The connection with the present becomes even more evident thanks to the documentary Women in balance: today by Davide Rampello, where women of our times, aged from 18 to 35, are interviewed to talk about their relationship with home and work, identity and family, gender equality and the changes in society, highlighting the contrast between the role of women in the past and today.

Wanda Ferragamo shows some Ferragamo shoes with the famous ‘F’ heel, including the Invisibile sandal, 1947. © Museo Salvatore Ferragamo, Firenze

Other collateral projects include a book about Wanda Miletti Ferragamo, Nel Libro Rosso di Tà. La vita di Wanda Ferragamo. It tells the story of Wanda Ferragamo through the eyes of her granddaughter Ginevra Visconti, who felt the necessity to reveal something more about the intimate side of the woman who started to rule her husband’s great business from one day to the next.

Still from Women in balance: today, 2022, video, 22’00’’. Rampello & Partners Creative Studio © Museo Salvatore Ferragamo, Firenze

“A Feminine Lexicon” is an online exhibition aiming to generate a contemporary dialogue with “Women in Balance 1955-1965”. Curated by Pia Diamandis and Elena Tortelli, two Arts Curating students at Istituto Marangoni Firenze, the curatorial project gathers works by eleven female contemporary artists who explore the connection between language and identity through their own lexicons.
Finally, Salvatore Ferragamo also partnered with the Ethical Fashion Initiative (EFI) to improve the social and economic conditions of women in Burkina Faso, encouraging women’s independence and empowerment.

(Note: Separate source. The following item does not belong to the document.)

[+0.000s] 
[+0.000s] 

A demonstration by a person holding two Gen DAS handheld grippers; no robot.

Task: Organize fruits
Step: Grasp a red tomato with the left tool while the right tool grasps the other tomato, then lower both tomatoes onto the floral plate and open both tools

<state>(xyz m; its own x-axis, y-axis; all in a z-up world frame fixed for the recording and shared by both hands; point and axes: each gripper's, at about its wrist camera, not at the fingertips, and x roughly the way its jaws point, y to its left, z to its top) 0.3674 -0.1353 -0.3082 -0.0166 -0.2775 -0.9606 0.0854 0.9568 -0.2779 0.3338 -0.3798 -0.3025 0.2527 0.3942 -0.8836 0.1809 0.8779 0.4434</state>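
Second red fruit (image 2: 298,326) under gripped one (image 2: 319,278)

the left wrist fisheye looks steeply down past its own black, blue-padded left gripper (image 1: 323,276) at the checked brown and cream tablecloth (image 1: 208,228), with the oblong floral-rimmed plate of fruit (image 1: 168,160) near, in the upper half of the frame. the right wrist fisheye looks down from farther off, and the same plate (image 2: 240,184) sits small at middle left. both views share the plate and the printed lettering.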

“A Feminine Lexicon”, introduction and trailer.

BIG OR SMALL OBJECTIVES

Learning the story of Wanda Ferragamo and women during the economic boom can help us open our eyes and compare the society where we live with the one of the past: those women taught us that it takes small steps to achieve big goals. My generation shouldn’t forget this because, as Wanda Ferragamo wrote, “One must set objectives, big or small, because they are the driving force that gets us out of bed every morning.”

Viola Pinori is an undergraduate student in Arts Curating at Istituto Marangoni Firenze.